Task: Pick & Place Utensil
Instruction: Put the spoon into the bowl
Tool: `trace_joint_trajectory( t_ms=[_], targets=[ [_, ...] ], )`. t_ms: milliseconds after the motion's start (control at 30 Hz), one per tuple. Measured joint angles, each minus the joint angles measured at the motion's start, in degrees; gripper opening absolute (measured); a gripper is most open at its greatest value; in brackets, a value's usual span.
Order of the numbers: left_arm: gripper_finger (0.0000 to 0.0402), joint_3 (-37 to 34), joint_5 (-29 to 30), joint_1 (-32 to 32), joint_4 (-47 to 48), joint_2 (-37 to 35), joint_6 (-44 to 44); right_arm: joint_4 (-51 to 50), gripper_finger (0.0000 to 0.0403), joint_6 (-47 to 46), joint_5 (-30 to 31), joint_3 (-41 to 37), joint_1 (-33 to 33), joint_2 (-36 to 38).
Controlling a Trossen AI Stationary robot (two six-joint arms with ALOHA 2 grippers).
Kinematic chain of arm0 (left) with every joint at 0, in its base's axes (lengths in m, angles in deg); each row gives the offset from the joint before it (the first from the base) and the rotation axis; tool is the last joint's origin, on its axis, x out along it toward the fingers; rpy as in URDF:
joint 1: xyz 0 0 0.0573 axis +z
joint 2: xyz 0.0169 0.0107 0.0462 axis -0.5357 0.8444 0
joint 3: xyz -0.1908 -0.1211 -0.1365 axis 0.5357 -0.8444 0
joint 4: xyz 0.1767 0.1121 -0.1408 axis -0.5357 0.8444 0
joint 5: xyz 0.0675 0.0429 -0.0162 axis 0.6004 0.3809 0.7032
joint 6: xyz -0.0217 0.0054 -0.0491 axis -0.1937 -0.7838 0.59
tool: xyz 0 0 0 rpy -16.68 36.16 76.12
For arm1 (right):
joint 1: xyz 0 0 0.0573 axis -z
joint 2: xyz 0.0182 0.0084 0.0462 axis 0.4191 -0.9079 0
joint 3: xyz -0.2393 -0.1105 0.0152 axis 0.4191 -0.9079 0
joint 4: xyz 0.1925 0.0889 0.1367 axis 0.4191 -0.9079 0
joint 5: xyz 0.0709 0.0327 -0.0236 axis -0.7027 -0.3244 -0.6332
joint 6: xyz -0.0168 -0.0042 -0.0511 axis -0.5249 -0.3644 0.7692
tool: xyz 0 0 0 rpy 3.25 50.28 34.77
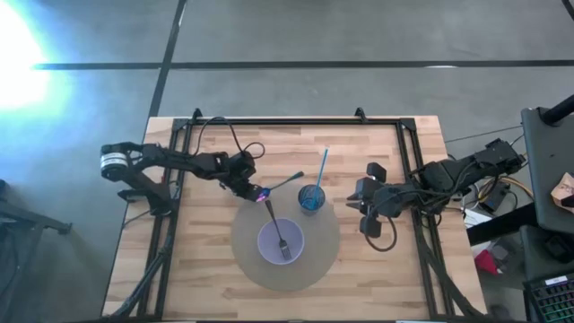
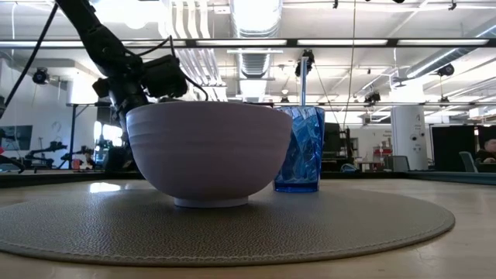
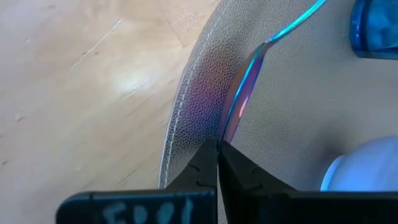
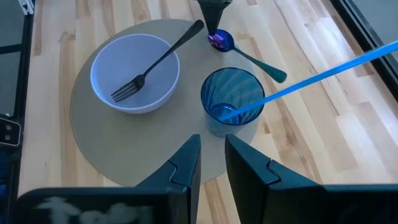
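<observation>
A spoon with an iridescent bowl [image 4: 219, 41] lies with its bowl on the round grey mat [image 1: 256, 269] and its handle end [image 4: 278, 76] on the wood. A dark fork [image 1: 280, 238] has its tines in the white bowl [image 1: 296, 235] and its handle leaning over the rim. My left gripper [image 3: 217, 149] is shut at the spoon's bowl, at the mat's far left edge. My right gripper [image 4: 212, 155] hangs open to the right of the blue cup [image 1: 311, 198], which holds a straw. In the low view the white bowl [image 2: 209, 155] hides the spoon. My left gripper pinches the tip of the spoon's bowl [image 3: 231, 121] between its two fingertips [image 3: 205, 163]. It comes slanting down from the table's left side, along the spoon's length. The spoon's bowl is still on the mat and its handle [image 3: 292, 25] runs away toward the blue cup.
The fork's handle end [image 4: 198, 26] lies close beside my left fingertips. The blue cup [image 4: 231, 99] and its long straw [image 4: 348, 62] stand just right of the spoon. Bare wood [image 1: 206, 260] lies left of the mat and toward the near edge.
</observation>
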Motion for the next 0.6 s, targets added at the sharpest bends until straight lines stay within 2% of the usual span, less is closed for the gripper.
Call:
trace_joint_trajectory(
  t_ms=[600],
  targets=[
    [0.0, -0.07, 0.2, -0.02, 0.3, -1.49, -2.46, -0.02, 0.0068, -0.02, -0.01, 0.0, 0.0, 0.0]
  ],
)
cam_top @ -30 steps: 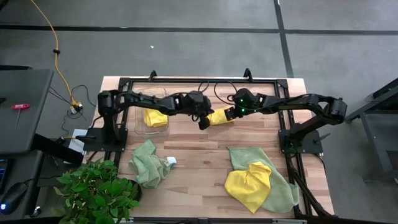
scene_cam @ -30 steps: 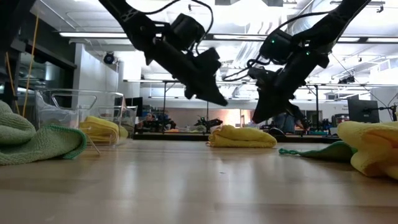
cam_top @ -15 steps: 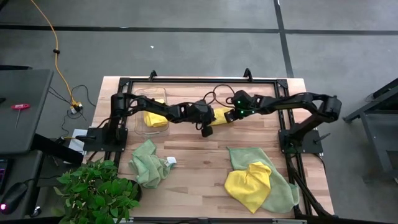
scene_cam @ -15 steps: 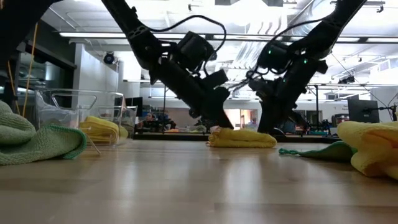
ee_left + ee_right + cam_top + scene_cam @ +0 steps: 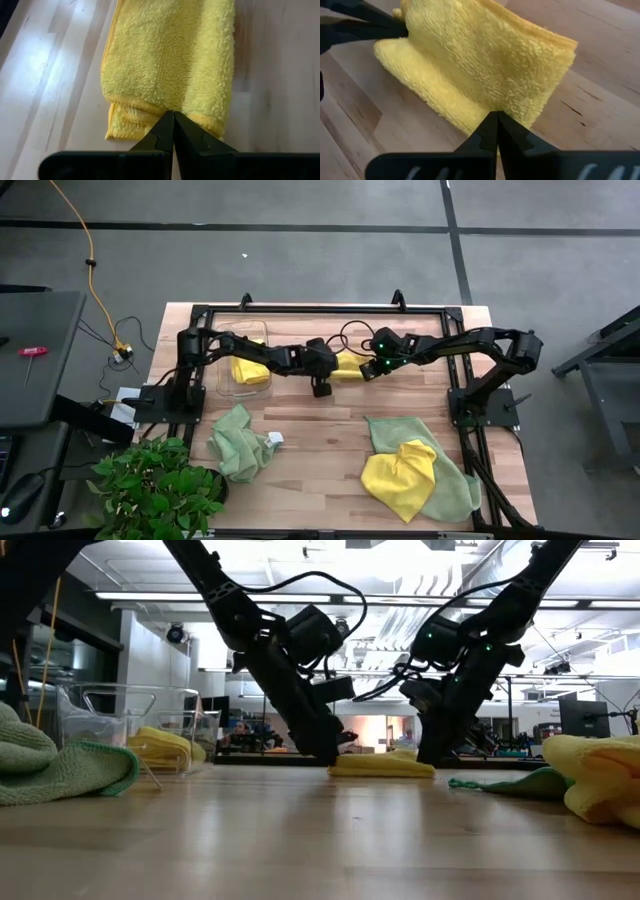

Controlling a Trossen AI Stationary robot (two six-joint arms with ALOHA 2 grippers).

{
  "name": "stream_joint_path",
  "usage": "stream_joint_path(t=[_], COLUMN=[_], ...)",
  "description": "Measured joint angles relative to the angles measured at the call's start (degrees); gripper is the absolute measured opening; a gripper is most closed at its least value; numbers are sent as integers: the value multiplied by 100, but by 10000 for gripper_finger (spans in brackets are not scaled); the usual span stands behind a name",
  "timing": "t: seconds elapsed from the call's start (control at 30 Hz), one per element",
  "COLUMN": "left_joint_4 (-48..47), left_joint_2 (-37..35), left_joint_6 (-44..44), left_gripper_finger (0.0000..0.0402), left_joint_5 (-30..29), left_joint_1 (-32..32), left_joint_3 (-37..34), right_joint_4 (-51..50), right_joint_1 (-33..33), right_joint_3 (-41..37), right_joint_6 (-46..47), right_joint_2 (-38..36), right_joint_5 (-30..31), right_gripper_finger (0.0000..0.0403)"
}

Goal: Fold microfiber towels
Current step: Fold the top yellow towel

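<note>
Wooden table [image 5: 330,435] — both fingers on folded yellow towel [image 5: 347,364]

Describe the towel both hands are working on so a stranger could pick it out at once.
On the wooden table, look toward the far edge, just right of the clear plastic bin. Between the left hand and the right hand lies a yellow towel. Unlike the loose yellow and green towels nearer the front, it is folded into a compact bundle and pinched at both ends.
</note>
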Motion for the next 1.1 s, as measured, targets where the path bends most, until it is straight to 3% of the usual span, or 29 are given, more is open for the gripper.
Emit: stream_joint_path(t=[0.43,0.57,0.7,0.87,1.1], left_joint_4=[-195,159,209,99,39], left_joint_2=[-846,-967,-831,-660,-295], left_joint_6=[418,618,360,-63,-383], left_gripper_finger=[0,0,0,0,0], left_joint_5=[-159,-177,-100,104,271], left_joint_1=[68,234,446,534,346], left_joint_3=[-31,-24,-22,-22,-26], right_joint_4=[98,219,199,412,470], right_joint_1=[-28,166,579,948,986], right_joint_3=[-2,-2,-2,-2,-2], right_joint_6=[-106,-101,-107,34,597], right_joint_2=[-652,-757,-529,-240,4], right_joint_5=[-50,-456,-487,7,529], right_gripper_finger=[0,0,0,0,0])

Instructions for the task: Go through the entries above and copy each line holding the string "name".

Written response:
  "name": "stream_joint_path",
  "description": "Measured joint angles relative to the angles measured at the call's start (degrees); gripper is the absolute measured opening; a gripper is most closed at its least value; numbers are sent as integers: the value multiplied by 100, but by 10000 for gripper_finger (spans in brackets are not scaled); the usual span stands behind a name",

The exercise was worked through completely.